Required work
Starting with the line that holds "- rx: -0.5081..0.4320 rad", copy out each remaining line of the listing below, up to and including the last one, and include nothing else.

---*---

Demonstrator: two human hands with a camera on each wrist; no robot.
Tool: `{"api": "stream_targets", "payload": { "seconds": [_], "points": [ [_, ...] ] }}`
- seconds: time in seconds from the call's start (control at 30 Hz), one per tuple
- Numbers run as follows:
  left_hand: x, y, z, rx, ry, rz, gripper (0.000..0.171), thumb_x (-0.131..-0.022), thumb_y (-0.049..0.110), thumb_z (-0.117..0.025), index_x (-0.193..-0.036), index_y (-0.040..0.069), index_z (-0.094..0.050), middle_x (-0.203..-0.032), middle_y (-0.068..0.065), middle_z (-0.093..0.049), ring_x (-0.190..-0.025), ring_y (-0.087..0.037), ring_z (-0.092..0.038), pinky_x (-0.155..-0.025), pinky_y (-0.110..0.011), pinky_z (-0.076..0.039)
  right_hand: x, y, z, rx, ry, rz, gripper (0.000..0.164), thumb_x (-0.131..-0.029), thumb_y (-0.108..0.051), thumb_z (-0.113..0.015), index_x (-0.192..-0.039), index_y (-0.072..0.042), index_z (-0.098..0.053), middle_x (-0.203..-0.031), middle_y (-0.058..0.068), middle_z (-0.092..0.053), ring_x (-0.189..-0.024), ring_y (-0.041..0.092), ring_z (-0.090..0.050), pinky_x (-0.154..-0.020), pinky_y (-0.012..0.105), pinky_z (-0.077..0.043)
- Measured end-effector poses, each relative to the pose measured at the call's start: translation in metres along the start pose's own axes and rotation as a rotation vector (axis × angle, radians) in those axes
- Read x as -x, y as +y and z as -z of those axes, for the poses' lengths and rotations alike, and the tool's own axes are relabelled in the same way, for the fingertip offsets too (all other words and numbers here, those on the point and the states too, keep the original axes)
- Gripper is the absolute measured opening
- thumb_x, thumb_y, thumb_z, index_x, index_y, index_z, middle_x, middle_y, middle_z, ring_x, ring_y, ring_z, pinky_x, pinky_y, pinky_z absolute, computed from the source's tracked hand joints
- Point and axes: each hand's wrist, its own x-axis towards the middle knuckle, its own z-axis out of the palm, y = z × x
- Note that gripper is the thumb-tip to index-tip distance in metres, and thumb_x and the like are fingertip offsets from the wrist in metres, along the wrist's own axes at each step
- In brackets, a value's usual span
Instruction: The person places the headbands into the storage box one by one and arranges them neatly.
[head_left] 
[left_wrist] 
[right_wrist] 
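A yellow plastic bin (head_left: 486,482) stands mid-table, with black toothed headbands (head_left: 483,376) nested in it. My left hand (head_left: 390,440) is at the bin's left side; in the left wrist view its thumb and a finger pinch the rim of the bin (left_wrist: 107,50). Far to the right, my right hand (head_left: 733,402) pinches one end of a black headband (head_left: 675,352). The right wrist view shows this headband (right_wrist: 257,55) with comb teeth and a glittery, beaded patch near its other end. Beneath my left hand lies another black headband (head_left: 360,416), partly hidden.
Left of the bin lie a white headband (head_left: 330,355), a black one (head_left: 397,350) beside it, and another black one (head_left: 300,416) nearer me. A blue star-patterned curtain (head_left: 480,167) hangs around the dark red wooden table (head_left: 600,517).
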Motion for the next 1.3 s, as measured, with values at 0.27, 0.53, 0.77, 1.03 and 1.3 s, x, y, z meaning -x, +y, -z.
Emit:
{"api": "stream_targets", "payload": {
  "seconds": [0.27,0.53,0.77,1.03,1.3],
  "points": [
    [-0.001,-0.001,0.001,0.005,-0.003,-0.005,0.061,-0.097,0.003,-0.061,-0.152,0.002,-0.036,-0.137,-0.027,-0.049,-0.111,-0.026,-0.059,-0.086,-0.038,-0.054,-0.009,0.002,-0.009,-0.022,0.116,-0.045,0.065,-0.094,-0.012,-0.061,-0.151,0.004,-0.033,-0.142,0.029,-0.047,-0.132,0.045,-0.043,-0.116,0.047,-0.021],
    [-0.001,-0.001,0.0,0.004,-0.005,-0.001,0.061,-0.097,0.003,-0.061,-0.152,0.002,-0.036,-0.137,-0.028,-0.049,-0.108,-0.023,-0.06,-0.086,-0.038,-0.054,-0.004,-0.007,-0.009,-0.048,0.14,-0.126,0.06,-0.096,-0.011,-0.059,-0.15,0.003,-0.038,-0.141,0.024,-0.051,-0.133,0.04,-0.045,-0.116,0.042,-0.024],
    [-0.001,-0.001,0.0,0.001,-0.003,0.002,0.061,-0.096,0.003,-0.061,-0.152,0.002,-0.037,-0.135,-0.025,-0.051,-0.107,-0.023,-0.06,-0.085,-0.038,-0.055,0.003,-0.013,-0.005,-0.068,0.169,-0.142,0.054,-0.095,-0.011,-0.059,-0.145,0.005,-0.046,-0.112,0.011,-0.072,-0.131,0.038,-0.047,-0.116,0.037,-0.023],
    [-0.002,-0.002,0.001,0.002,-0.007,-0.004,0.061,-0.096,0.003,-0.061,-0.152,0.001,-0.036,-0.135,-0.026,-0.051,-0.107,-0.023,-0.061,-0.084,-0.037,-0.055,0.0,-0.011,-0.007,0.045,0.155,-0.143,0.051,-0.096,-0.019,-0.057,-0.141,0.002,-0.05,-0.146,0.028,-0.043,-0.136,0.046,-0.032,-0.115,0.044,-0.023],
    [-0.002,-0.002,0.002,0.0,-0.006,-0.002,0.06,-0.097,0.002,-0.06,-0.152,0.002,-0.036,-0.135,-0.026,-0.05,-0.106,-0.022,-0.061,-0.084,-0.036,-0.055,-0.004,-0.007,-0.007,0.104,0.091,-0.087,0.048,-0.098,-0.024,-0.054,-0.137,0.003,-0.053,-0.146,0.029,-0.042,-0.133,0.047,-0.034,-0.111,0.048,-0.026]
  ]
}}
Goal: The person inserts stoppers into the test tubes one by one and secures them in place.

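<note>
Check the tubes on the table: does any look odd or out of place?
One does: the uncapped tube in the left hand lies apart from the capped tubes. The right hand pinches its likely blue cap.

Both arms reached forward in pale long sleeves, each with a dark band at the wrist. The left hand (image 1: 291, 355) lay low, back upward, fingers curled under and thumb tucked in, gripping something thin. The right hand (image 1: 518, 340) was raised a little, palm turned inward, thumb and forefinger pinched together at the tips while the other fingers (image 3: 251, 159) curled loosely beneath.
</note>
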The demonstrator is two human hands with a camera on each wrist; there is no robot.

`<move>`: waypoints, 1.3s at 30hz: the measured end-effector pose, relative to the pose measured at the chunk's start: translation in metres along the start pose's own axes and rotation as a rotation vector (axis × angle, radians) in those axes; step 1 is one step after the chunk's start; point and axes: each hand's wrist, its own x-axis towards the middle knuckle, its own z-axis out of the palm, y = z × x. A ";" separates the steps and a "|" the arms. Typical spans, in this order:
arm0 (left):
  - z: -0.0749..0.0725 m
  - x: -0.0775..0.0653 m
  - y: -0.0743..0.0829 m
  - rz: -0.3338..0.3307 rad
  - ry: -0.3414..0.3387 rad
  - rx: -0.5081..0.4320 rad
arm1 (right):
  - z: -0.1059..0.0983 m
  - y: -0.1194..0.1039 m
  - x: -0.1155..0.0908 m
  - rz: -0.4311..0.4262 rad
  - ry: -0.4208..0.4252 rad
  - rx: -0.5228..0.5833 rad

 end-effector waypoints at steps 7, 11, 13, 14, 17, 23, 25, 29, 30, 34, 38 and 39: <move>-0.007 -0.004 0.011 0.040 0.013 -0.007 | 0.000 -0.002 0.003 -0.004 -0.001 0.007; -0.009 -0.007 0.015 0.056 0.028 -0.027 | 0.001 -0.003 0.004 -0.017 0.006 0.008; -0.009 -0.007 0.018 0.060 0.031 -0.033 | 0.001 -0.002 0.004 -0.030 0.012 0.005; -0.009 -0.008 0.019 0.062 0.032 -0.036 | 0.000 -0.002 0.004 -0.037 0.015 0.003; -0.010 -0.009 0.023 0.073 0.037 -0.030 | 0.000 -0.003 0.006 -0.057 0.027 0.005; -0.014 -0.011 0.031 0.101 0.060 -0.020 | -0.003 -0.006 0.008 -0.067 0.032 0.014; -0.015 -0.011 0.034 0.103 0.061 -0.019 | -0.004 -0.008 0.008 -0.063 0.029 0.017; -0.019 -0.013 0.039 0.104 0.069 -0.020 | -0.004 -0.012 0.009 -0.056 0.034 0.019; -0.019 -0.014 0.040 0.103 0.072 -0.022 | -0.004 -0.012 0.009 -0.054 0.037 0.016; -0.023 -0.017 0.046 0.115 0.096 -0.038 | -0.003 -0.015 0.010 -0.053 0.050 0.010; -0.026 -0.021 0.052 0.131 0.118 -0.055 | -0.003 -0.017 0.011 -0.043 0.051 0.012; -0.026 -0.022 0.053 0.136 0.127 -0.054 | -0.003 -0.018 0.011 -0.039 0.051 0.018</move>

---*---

Reply
  - rx: -0.5081..0.4320 rad
arm1 (right):
  - z: -0.1059..0.0983 m
  - y: -0.1194..0.1039 m
  - x: -0.1155..0.0908 m
  - rz: -0.4311..0.4262 rad
  - ry: -0.4208..0.4252 rad
  - rx: -0.5228..0.5833 rad

 end-effector waypoints at steps 7, 11, 13, 14, 17, 23, 25, 29, 30, 34, 38 and 39: <move>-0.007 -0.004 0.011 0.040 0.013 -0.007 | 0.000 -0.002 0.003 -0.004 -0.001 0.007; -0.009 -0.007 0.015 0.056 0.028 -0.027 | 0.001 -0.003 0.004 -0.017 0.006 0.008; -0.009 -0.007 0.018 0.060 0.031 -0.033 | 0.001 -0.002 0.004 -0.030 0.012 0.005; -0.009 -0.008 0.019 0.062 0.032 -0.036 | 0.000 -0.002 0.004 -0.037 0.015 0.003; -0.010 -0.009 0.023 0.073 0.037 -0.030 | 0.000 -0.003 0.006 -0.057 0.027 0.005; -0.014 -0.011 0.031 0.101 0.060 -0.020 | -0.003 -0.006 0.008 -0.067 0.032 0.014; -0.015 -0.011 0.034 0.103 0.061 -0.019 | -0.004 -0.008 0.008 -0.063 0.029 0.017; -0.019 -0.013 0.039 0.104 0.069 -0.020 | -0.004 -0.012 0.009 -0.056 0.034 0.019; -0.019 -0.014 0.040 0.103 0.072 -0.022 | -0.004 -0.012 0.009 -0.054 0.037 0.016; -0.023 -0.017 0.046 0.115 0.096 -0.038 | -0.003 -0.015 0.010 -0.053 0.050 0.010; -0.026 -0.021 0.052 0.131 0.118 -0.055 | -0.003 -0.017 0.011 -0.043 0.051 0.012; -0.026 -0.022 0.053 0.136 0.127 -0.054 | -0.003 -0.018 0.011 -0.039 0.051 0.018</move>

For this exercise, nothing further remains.